Dad dedicated his whole life to volleyball.
Mom, instead, to athletics and, although she did a little bit of everything, her absolute favorite discipline was the high jump.
Here: I grew up as the direct emanation of their passions, fifty-fifty, and I became a young woman with a heart already split in two, perfectly divided between beach volleyball and the bar to jump head first.
I remember the extremely long nights spent without being able to sleep when it came the time to choose what I wanted to do when I was older.
I've always been a good, sensible, sweet child, and I was so close to both my coaches that the mere thought that, preferring a sport I would end up hurting one of them, kept me from sleeping.
Then, like most important choices in life, everything worked out and I didn't even notice it.
I found myself in increasingly important beach volleyball tournaments, aiming for more and more prestigious results, and before I even realized I had made it, my choice was already in the books.
Today I certainly wouldn't be the same person I am now, nor the same athlete had I not carried out two such different sports for so long.

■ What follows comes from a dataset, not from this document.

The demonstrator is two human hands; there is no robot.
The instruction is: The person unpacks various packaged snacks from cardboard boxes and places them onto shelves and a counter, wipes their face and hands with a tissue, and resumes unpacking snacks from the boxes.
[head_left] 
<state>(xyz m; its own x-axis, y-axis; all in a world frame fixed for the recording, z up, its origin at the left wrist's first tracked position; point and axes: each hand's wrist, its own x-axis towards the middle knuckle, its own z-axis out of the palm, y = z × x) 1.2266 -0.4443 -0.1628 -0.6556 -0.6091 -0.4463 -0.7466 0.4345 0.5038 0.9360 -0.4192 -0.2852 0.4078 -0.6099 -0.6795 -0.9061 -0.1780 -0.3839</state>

I was a big girl, tall but not too tall, and learning to run and jump in the right way gave me already a big advantage over my teammates and opponents on the volleyball court.
And then, as a plus, there was also the mental aspect: that incredible concentration of pressure that is the high jump and, in general, track and field.
You train for three months, sometimes even longer, just for those five seconds on the platform. A moment of perfection, of absolute performance, which comes at the price of a gigantic effort. You can't do wrong, you can't fail, and every repetition is loaded with a huge weight, assuming the character of triumph or disaster.
It's the now or never mentality, which over time I have been able to translate also into beach volleyball and make a new awareness of it.
In my sport, it is impossible to have the intensity of such an approach spread over a whole set. But knowing that I can go with my mind to that special place when playing for crucial points, allows me to feel strong and to be clutch when it matters the most.
And I know it's something that may seem worthy of a Hollywood movie, but at the end of the day I live in Los Angeles, and all American sport is permeated by this cinematic rhetoric. Either you accept it or it overwhelms you.
When I chose to move here, to attend USC, and play in the NCAA, the thing that impressed me the most was finding out how the players, the staff and the whole environment lived and narrated their intimate sporting beliefs.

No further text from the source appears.